1. Budget? *13k max*
 2. Display type and size? *no preference*
 3. Form Factor? bar, slider, flip?* bar*
 4. Preferred choice of brand? *any brand except nokia or lg*
 5. Preferred input method (QWERTY, touchscreen, numpad, touch-n-type) *no touch and type, need a qwerty but touchscreen can be considered if good phone *
 6. What camera option you want? Please specify need for flash, autofocus, front facing camera. *not an important factor but will be needed for some quick snaps..*
 7. Preferred operating system? (Android, Symbian, iOS, Windows Phone etc). *not symbian please*
 8. Preferred connectivity options (3G, Wifi etc)Please specify clearly. both *3g and wifi*
 9. Preferred applications (Flash, Swype, GPS, etc)? *GPS*
 10. Primary use of handset (multimedia, camera, mails, internet, gaming etc)? *mainly calls, texting and listening music*
 11. Any specific mobile phones in consideration? *curve 9300, wildfire s*
 12. Any other info that you want to share: *i already own an ipod touch so no need of multimedia phone.. but occasional music is required*

also i use bsnl sim.. so if i buy bb curve 9300 will i have to use separate plan or can i browse with wifi only?

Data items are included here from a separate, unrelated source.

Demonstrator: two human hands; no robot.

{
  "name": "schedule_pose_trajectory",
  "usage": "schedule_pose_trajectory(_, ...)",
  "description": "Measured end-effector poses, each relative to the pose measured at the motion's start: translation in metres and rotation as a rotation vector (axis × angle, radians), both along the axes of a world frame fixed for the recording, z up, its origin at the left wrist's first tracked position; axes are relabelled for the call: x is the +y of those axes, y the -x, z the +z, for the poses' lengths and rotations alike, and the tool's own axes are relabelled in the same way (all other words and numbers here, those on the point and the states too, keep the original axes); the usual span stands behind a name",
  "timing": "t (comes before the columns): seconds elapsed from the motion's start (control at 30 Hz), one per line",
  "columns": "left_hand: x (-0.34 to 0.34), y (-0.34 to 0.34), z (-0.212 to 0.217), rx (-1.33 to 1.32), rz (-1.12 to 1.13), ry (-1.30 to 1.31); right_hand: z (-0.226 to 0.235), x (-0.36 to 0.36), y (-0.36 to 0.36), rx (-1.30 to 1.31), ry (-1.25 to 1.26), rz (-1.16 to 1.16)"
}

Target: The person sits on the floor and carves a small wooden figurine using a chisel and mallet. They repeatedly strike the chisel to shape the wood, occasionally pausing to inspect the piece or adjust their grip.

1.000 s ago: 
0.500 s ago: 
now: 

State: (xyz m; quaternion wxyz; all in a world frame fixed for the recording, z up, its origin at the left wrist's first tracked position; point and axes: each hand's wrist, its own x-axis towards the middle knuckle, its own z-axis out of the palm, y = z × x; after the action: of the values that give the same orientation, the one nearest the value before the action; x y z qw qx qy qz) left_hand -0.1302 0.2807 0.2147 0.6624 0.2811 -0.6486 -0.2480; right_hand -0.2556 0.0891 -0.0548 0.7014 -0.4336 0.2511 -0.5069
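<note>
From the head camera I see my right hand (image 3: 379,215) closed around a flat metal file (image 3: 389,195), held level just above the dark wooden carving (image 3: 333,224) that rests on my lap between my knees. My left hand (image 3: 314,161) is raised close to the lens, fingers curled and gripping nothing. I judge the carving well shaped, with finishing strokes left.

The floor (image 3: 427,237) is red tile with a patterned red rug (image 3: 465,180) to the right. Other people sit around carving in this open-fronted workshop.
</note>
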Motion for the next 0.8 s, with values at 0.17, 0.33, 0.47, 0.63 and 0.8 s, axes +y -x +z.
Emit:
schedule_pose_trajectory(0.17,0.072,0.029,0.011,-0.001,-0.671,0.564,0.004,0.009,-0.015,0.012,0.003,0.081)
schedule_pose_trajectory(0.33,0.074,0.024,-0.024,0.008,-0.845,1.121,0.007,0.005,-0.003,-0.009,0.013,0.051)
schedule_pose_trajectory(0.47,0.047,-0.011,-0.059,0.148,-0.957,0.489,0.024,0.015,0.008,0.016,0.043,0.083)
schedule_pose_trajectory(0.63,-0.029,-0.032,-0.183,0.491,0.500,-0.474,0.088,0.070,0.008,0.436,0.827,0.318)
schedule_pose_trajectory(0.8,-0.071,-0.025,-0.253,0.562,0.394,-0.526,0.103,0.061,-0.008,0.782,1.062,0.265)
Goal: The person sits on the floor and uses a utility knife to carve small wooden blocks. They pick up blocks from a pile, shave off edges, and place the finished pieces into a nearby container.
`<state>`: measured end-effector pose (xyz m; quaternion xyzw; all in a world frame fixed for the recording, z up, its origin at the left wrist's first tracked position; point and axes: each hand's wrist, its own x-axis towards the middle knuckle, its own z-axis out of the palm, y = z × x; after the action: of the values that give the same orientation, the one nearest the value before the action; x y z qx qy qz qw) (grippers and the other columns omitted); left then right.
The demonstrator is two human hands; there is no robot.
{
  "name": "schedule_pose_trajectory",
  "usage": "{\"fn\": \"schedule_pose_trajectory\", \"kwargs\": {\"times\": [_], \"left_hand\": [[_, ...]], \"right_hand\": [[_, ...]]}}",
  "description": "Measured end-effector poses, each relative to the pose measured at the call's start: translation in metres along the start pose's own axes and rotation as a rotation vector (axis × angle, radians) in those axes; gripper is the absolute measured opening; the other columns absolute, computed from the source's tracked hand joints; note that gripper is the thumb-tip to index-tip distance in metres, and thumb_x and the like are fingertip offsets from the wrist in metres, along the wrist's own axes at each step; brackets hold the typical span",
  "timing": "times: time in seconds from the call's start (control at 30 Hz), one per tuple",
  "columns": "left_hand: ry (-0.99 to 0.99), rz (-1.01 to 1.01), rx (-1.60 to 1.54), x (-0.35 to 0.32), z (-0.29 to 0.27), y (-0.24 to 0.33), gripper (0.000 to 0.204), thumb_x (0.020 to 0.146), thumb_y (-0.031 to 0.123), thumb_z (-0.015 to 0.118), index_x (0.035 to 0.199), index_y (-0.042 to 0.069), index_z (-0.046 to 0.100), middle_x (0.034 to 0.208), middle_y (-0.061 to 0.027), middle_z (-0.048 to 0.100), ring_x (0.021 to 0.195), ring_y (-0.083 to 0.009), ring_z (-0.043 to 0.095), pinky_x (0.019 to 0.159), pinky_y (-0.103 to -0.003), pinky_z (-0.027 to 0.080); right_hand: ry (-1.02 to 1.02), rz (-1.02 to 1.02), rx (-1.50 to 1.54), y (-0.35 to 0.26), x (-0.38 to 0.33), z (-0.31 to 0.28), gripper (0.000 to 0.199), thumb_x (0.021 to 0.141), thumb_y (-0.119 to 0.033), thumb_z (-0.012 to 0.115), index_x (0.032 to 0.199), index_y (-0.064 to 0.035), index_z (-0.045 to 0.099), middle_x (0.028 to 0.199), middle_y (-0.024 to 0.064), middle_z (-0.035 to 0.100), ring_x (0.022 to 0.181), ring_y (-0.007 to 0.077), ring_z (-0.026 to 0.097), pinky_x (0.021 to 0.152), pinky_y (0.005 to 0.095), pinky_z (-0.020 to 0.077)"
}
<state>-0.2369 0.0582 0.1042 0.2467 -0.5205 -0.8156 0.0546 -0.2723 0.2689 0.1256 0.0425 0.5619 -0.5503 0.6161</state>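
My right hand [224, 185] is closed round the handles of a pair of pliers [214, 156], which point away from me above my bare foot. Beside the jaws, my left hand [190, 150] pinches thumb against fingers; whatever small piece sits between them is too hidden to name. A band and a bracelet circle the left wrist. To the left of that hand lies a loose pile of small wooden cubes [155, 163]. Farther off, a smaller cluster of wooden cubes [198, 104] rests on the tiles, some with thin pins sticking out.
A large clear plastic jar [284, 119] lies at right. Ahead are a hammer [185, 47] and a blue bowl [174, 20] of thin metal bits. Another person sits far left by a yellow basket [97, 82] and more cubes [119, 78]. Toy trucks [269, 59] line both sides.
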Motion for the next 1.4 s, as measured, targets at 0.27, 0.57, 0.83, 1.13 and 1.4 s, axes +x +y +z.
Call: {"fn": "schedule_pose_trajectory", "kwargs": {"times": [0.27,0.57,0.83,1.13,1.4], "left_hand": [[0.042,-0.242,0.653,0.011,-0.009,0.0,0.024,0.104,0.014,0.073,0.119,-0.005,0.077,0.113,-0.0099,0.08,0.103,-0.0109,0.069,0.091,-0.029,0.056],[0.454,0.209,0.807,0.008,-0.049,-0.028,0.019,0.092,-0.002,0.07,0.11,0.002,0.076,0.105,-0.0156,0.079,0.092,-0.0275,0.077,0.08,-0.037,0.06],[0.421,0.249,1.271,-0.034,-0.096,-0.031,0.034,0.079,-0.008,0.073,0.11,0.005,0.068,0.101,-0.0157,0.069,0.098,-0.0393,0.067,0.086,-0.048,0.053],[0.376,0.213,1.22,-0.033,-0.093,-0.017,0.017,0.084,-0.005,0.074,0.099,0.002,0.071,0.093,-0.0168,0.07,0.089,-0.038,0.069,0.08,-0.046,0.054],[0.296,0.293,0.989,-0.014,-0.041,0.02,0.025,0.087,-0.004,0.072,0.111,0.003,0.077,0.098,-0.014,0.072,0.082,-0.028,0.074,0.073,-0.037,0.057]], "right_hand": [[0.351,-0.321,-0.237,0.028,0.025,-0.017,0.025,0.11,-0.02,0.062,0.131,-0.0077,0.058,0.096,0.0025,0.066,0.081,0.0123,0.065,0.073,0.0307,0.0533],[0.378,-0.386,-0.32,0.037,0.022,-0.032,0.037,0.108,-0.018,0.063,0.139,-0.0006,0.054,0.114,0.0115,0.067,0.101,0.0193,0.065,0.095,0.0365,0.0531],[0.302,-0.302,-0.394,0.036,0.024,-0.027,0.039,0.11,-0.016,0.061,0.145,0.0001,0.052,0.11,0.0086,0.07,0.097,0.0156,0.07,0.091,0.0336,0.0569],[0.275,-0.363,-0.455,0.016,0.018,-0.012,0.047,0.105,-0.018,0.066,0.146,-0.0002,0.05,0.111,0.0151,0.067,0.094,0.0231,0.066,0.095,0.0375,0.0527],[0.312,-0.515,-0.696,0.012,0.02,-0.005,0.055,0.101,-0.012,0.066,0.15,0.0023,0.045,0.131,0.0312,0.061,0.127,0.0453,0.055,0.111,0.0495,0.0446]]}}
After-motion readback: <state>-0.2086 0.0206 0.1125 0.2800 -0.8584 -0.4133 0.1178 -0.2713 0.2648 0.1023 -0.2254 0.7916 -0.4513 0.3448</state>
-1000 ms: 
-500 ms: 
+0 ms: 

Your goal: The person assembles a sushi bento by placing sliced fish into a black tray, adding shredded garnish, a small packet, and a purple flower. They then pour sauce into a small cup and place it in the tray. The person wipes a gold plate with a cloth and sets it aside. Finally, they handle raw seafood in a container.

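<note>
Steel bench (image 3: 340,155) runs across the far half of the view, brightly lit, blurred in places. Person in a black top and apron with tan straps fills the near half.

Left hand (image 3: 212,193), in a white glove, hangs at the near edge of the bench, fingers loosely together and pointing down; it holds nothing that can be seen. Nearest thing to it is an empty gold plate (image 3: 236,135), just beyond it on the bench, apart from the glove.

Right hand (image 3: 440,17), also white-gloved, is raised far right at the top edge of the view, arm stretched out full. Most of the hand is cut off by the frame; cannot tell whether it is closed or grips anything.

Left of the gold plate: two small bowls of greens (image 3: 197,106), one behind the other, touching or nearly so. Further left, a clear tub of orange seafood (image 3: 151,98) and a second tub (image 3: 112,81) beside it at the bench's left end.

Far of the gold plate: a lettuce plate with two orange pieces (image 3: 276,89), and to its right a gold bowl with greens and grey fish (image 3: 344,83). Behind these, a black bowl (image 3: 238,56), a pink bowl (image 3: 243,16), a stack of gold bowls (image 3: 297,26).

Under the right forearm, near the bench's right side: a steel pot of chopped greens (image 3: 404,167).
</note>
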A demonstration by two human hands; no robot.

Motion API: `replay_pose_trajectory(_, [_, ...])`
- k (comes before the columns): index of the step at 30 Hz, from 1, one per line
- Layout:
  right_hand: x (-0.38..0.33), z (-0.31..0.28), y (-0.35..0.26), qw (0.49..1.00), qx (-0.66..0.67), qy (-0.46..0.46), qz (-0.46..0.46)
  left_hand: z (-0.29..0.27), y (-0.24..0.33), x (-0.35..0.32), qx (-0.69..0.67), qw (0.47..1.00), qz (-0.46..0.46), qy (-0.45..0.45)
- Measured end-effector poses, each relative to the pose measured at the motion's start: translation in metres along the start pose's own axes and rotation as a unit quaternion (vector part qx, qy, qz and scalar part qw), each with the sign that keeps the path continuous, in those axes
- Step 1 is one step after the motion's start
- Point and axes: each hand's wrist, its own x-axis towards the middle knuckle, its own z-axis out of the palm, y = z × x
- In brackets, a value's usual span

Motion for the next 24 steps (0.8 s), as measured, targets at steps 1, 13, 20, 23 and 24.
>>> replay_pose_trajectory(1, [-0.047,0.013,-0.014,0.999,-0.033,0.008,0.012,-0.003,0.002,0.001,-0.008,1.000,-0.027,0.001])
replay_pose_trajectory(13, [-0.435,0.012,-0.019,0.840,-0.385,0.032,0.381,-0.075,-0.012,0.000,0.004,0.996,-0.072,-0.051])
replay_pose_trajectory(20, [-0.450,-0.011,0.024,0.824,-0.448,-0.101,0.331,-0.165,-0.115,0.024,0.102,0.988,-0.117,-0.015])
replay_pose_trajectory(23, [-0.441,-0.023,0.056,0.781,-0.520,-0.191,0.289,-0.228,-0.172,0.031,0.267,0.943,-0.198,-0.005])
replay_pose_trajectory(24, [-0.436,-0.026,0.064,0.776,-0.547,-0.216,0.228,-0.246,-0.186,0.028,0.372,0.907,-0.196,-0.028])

i will buy the phone online if the price is good..
spotted samsung focus on ebay for 13000

NEW UNLOCKED SAMSUNG FOCUS I917 WINDOWS 7 3G 8GB 5MP | eBay


----------



## Neo (Sep 29, 2011)

go n take MOTO DEFY.
amazing phone, killer specs.
better than Wildfire S and BB.


----------



## ritvij (Sep 29, 2011)

royal.tarun said:


> go n take MOTO DEFY.
> amazing phone, killer specs.
> better than Wildfire S and BB.



have u used it??
how is motos UI???


----------



## mukeshgupta (Sep 29, 2011)

Wildfire S can be a good choice. It comes with android gingerbread, 3.2 inch capacitive touchscreen with Gorilla Glass display, 5MP camera with LED flash, A-GPS with eCompass, 600MHz processor speed and rest of the bells and whistles that comes with HTC androids. 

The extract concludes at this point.